======== PROVIDED MATERIAL

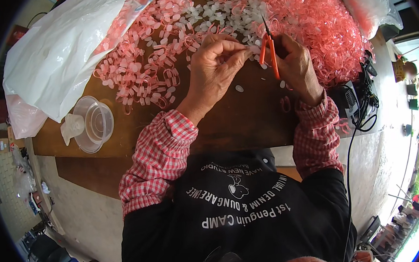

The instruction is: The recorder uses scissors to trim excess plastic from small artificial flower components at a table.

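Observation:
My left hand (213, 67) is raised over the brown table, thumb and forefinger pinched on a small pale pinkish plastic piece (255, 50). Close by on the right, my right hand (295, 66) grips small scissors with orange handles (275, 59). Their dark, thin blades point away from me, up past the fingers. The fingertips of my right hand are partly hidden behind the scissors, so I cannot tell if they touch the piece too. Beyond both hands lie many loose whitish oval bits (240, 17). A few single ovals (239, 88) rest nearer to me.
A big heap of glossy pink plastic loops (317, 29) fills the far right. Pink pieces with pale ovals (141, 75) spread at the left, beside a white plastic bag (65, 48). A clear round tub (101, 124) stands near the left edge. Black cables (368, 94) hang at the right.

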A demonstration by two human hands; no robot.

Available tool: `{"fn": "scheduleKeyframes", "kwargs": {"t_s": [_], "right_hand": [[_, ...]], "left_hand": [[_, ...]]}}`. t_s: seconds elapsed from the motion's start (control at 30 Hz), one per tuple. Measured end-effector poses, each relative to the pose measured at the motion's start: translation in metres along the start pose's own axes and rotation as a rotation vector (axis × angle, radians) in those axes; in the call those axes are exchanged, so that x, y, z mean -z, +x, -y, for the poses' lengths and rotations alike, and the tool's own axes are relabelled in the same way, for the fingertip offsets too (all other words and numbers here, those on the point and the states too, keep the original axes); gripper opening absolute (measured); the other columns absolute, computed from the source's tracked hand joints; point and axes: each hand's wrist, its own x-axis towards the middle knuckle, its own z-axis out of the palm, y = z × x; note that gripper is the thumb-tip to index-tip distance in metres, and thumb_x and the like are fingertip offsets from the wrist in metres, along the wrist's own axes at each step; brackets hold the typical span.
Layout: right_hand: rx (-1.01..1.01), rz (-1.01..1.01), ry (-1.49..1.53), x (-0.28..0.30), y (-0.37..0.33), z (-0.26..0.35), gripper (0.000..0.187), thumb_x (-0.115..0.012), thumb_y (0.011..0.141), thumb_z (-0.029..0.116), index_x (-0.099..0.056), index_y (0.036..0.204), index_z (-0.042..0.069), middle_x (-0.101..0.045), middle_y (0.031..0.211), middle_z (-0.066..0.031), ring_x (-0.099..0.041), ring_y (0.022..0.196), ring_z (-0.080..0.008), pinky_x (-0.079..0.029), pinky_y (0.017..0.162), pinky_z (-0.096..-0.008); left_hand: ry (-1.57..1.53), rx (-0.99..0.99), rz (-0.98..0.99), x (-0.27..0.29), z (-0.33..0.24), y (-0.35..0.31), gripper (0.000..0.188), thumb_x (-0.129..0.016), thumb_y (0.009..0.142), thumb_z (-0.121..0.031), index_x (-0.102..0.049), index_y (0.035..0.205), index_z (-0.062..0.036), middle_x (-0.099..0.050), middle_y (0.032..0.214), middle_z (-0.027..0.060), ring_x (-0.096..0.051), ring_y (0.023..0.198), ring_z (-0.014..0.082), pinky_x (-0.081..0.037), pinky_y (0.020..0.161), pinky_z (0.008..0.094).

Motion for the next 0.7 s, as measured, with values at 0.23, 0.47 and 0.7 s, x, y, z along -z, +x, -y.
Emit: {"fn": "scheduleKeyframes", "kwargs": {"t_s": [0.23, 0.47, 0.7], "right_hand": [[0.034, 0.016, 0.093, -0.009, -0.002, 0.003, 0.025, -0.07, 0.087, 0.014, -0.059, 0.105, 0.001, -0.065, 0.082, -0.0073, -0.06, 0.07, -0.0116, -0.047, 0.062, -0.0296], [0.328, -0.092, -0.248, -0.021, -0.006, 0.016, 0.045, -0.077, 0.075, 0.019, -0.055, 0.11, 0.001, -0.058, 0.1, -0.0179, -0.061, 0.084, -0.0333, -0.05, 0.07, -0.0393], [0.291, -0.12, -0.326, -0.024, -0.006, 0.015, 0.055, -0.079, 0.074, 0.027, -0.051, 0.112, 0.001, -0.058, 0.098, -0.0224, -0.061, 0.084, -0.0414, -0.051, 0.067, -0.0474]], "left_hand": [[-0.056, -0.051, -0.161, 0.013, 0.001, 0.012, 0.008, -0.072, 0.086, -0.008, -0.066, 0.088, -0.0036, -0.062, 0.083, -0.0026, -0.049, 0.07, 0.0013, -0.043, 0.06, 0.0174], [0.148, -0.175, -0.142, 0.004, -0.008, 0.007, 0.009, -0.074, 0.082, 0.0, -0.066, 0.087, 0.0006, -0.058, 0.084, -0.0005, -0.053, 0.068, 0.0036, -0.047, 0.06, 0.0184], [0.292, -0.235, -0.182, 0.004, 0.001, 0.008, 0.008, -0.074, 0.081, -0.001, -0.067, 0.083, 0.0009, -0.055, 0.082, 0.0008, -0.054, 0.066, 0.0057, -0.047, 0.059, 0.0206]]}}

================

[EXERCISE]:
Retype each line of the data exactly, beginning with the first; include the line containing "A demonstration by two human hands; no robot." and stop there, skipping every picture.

[EXERCISE RESPONSE]:
The instruction is: The recorder uses scissors to trim excess plastic from small artificial flower components at a table.

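Observation:
My left hand (213, 67) is raised over the brown table, thumb and forefinger pinched on a small pale pinkish plastic piece (255, 50). Close by on the right, my right hand (295, 66) grips small scissors with orange handles (275, 59). Their dark, thin blades point away from me, up past the fingers. The fingertips of my right hand are partly hidden behind the scissors, so I cannot tell if they touch the piece too. Beyond both hands lie many loose whitish oval bits (240, 17). A few single ovals (239, 88) rest nearer to me.
A big heap of glossy pink plastic loops (317, 29) fills the far right. Pink pieces with pale ovals (141, 75) spread at the left, beside a white plastic bag (65, 48). A clear round tub (101, 124) stands near the left edge. Black cables (368, 94) hang at the right.
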
A demonstration by two human hands; no robot.

This answer has now been given in full.